With the Merger, Innovus acquired the worldwide rights to the Fluticare™ brand (Fluticasone propionate nasal spray) from Novalere.  Innovus expects that the Abbreviated New Drug Application (“ANDA”) filed in November 2014 with the U.S. Food and Drug Administration may be approved by the end of 2015 or in the first half of 2016.  An ANDA is an application for a U.S. generic drug approval for an existing licensed medication or approved drug.

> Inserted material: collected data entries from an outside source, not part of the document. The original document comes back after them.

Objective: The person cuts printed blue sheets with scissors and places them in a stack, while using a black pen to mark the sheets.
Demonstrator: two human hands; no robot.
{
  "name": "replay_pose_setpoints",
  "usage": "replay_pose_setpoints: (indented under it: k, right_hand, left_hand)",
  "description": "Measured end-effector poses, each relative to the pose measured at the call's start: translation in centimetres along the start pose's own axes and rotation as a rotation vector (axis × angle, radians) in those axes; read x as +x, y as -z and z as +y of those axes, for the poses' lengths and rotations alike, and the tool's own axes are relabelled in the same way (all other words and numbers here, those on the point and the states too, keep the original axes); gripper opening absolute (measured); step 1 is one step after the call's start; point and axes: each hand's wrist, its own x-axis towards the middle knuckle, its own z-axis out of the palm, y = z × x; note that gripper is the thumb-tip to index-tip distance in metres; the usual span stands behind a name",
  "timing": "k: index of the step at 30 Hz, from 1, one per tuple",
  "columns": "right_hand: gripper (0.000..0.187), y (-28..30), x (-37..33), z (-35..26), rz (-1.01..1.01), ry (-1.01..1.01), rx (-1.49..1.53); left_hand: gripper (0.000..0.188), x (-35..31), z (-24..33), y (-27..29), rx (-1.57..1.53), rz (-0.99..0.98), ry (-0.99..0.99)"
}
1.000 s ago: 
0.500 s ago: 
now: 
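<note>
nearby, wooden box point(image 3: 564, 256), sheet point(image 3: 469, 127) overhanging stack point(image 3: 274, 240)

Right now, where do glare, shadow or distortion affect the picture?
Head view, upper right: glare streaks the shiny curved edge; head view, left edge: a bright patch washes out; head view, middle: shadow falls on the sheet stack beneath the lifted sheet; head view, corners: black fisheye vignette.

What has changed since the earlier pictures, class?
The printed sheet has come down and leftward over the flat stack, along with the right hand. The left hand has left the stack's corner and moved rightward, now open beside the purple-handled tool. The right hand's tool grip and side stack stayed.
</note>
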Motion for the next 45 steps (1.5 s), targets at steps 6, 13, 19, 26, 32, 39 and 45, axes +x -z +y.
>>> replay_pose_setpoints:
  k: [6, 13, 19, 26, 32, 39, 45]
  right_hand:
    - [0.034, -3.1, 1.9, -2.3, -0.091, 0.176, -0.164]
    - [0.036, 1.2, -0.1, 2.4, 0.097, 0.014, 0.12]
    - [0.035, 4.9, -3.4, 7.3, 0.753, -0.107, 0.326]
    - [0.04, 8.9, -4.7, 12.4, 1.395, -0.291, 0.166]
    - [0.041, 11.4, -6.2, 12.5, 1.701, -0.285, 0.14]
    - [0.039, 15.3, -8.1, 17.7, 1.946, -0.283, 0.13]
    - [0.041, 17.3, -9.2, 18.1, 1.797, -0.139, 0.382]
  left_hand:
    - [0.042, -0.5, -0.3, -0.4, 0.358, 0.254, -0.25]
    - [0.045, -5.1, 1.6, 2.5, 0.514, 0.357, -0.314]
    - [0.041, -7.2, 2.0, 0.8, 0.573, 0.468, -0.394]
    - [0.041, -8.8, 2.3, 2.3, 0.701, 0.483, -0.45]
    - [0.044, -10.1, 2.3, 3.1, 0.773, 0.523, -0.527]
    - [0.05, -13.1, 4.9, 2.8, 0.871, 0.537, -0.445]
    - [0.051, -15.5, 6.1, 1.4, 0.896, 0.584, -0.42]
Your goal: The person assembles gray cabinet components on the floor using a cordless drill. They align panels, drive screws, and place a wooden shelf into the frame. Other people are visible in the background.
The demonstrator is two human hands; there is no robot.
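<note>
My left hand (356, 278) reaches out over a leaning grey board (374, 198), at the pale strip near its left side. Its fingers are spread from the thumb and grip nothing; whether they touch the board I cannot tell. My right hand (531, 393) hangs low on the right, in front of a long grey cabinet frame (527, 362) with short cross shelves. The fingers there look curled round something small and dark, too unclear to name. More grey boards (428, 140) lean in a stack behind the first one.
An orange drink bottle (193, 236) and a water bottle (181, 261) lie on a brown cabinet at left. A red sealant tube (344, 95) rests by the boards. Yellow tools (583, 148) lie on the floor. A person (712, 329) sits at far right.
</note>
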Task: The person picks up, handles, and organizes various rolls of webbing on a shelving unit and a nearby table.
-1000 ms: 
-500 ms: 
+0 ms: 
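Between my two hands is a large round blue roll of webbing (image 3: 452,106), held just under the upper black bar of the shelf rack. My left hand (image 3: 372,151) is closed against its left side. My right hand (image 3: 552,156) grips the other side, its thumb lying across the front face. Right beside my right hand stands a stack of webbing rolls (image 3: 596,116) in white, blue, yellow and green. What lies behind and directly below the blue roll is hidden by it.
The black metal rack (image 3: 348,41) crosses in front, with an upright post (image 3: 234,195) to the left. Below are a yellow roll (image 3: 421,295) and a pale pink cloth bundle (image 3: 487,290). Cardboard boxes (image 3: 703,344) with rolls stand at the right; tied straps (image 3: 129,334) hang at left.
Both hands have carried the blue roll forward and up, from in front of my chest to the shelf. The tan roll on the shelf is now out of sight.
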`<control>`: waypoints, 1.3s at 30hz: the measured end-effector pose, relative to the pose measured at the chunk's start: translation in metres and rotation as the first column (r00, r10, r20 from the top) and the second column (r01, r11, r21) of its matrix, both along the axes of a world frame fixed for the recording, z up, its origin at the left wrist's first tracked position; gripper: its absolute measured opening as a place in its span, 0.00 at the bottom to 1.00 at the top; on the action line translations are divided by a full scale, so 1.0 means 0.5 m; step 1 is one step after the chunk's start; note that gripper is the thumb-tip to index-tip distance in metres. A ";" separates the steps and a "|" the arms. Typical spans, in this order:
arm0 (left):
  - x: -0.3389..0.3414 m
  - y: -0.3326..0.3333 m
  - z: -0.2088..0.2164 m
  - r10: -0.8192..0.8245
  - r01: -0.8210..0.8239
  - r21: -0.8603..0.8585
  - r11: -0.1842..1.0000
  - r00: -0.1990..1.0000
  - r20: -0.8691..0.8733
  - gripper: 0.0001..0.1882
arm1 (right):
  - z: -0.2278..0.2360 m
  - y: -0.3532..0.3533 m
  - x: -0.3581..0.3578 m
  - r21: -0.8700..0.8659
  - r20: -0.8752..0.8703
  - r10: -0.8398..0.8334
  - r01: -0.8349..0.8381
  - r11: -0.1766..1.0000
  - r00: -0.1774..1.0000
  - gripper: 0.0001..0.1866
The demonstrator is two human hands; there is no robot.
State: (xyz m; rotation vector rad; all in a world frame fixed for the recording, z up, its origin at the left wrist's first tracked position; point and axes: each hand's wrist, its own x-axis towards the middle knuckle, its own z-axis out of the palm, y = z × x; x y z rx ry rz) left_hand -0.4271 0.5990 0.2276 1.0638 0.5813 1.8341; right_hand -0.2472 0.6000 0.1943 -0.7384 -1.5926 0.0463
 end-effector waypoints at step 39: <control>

As a result of the Merger, the shareholders have the right to receive an aggregate of  25,895,312 shares of Innovus common stock, which represented 49% of the total shares of Innovus issued and outstanding upon completion of the Merger.
 
Under the terms of the Merger Agreement, at closing, the Novalere Stockholders received 50% of the Consideration Shares and the remaining 50% of the Consideration Shares (the “ANDA Consideration Shares ”) (12,947,656 shares of common stock)will be delivered only if an Abbreviated New Drug Application of Fluticasone Propionate Nasal Spray of Novalere Manufacturing Partners is approved by the Food and Drug Administration (the “ ANDA Approval”).  10% of the Closing Consideration Shares, and if ANDA Approval is obtained prior to the 18 month anniversary of the Closing Date, 30% of the ANDA Consideration Shares, will be held in escrow for a period of 18 months from the Closing Date to be applied towards any indemnification claims by Innovus pursuant to the Merger Agreement.
 
In addition, the Novalere Stockholders are entitled to receive, if and when earned, earn-out payments. For every $5 million in Net Revenue (as defined in the Merger Agreement) by the Target Product, the Novalere Stockholders will be entitled to receive, on a pro rata basis, $500,000, subject to  cumulative maximum Earn-Out Payments of $2.5 million.
 
Restricted Stock Grant
 
During March 2015, the Company entered into stock unit agreements with its employees, board of directors and certain key consultants. Under the terms of the agreements, the Company issued 10,370,000 stock units, of which 3,456,666 of the units vested immediately, while the remaining 6,913,333 will vest in eight equal quarterly installments until March 2016, subject to the continued service to the Company as of the vesting date.  The Company will recognize compensation expense and other expense as appropriate in the first quarter corresponding to the appropriate service period.